→ **Exercise directions**
What you return must be the lines of the data that hold the word "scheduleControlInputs".

Dataset excerpts:
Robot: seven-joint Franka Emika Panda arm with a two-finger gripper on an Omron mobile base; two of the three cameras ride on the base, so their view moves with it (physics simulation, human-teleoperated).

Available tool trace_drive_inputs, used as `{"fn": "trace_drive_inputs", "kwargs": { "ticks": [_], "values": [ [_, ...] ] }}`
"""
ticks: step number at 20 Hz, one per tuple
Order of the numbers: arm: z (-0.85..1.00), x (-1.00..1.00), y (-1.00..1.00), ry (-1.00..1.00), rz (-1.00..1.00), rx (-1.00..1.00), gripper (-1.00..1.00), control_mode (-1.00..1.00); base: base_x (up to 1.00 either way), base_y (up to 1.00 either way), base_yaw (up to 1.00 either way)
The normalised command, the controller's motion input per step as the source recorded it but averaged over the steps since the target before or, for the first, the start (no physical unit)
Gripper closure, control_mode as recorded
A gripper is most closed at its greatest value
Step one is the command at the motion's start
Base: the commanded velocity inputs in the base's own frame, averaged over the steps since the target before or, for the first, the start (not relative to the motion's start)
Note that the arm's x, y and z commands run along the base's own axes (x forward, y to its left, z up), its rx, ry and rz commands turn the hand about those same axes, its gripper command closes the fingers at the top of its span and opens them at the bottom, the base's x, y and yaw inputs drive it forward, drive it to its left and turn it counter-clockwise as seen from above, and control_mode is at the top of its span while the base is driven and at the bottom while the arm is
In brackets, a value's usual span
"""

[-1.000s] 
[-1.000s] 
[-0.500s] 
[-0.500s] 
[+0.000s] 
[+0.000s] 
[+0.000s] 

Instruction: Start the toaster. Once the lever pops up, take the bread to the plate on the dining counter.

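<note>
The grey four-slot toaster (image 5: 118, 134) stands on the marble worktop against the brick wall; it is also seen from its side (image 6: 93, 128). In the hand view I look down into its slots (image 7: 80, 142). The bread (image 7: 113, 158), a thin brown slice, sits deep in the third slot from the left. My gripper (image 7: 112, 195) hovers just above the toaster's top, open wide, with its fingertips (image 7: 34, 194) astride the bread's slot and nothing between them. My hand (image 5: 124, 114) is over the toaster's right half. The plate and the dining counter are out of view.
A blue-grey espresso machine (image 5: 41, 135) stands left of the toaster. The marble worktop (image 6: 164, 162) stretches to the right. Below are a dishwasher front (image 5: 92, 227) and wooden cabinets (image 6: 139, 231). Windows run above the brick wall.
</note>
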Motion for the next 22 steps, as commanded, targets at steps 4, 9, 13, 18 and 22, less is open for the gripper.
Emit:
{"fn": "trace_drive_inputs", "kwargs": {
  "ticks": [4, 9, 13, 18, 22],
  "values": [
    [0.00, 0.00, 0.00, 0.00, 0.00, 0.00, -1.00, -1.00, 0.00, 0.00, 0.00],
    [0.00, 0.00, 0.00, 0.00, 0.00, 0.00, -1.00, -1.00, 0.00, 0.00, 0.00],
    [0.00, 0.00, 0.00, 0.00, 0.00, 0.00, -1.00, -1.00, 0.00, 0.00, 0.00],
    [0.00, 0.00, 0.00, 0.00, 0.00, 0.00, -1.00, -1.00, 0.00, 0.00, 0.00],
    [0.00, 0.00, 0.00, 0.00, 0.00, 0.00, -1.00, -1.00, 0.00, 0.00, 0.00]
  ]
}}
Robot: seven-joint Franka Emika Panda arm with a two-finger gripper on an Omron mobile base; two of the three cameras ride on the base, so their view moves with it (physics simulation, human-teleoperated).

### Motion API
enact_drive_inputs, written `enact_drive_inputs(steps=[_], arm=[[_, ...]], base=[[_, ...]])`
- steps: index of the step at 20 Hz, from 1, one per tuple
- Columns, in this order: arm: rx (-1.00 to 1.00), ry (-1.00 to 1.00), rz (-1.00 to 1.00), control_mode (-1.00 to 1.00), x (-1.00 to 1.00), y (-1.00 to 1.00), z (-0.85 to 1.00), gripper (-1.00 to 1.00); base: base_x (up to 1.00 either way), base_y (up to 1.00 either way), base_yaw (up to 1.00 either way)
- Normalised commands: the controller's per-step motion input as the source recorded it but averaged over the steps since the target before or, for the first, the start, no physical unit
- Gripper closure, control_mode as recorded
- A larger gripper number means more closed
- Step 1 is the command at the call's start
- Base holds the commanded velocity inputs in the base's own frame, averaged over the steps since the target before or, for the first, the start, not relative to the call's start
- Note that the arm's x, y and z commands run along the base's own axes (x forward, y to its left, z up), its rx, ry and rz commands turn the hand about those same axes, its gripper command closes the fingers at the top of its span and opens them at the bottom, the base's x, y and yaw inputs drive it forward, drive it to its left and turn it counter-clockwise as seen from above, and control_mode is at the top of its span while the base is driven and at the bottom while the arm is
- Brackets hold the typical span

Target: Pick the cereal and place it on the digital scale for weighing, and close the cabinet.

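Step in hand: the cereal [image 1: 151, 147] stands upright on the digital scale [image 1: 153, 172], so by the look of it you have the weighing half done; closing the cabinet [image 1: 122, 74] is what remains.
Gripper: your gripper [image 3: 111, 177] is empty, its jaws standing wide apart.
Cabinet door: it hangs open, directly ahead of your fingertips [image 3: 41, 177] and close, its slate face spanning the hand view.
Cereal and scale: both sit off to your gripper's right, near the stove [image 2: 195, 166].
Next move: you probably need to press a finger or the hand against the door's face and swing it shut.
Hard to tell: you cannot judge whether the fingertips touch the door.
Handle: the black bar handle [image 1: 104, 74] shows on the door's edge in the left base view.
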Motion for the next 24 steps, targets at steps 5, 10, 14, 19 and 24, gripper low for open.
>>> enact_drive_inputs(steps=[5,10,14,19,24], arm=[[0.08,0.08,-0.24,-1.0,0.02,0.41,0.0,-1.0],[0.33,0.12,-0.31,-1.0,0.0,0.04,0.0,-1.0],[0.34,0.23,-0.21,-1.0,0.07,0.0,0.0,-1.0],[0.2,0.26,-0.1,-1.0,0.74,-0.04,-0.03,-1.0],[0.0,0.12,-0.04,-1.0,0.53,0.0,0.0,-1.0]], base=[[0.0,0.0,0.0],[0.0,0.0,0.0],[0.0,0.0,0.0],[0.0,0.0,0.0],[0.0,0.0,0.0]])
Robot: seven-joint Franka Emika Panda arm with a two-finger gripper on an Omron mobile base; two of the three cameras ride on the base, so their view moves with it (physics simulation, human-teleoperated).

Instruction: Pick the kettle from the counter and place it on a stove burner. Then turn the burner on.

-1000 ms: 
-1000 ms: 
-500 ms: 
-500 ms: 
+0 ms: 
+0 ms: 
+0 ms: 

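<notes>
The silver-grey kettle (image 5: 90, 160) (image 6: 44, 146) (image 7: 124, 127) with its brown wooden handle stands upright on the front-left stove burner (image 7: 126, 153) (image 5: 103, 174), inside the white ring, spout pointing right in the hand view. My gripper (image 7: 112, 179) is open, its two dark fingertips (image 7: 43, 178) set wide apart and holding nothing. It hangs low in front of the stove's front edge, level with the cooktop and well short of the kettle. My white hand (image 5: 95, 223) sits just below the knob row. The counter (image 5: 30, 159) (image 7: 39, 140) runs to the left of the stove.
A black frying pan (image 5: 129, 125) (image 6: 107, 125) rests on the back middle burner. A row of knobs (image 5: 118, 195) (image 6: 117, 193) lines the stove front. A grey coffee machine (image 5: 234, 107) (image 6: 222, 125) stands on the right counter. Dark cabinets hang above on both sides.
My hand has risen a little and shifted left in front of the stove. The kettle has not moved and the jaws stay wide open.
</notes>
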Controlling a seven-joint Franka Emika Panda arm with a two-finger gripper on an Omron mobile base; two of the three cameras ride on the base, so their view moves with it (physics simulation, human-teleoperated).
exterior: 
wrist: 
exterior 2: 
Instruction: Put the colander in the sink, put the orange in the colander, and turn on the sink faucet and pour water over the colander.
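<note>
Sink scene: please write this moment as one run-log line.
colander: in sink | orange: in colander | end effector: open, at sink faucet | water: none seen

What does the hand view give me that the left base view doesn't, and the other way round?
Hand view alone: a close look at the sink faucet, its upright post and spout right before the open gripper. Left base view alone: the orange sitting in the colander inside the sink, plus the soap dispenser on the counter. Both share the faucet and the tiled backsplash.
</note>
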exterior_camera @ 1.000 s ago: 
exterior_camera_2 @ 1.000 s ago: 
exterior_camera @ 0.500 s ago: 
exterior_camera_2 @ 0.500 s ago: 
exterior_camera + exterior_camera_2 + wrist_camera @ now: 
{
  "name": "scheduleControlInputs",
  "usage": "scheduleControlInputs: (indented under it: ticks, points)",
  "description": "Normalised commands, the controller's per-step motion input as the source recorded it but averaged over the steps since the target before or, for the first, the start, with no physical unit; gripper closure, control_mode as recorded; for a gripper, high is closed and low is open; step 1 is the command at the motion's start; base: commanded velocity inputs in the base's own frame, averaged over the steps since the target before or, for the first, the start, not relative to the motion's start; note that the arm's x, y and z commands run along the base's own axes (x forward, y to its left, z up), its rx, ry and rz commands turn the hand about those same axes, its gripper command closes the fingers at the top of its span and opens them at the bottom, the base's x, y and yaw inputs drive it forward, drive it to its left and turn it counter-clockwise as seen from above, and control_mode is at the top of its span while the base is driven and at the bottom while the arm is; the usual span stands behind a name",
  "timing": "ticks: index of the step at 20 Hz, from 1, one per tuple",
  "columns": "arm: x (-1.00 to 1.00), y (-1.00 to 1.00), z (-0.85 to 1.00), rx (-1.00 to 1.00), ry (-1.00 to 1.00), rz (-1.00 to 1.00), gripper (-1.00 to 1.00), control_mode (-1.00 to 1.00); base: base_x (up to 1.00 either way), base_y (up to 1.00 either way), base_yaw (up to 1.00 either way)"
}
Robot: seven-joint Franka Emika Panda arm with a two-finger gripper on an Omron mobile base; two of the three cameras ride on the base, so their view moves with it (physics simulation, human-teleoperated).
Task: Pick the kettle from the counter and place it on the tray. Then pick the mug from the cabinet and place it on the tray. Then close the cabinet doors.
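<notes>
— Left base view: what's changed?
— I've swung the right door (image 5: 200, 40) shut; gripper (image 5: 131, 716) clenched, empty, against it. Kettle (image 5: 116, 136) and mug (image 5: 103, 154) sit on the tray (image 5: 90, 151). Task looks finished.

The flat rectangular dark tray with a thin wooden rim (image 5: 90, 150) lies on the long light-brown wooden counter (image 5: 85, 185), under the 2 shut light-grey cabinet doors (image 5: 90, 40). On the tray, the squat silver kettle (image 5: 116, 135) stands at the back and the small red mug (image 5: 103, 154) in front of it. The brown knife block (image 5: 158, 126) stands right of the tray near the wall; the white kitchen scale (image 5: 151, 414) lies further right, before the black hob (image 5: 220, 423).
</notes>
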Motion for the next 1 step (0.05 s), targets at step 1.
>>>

→ **Exercise solution**
  "name": "scheduleControlInputs",
  "usage": "scheduleControlInputs: (indented under it: ticks, points)",

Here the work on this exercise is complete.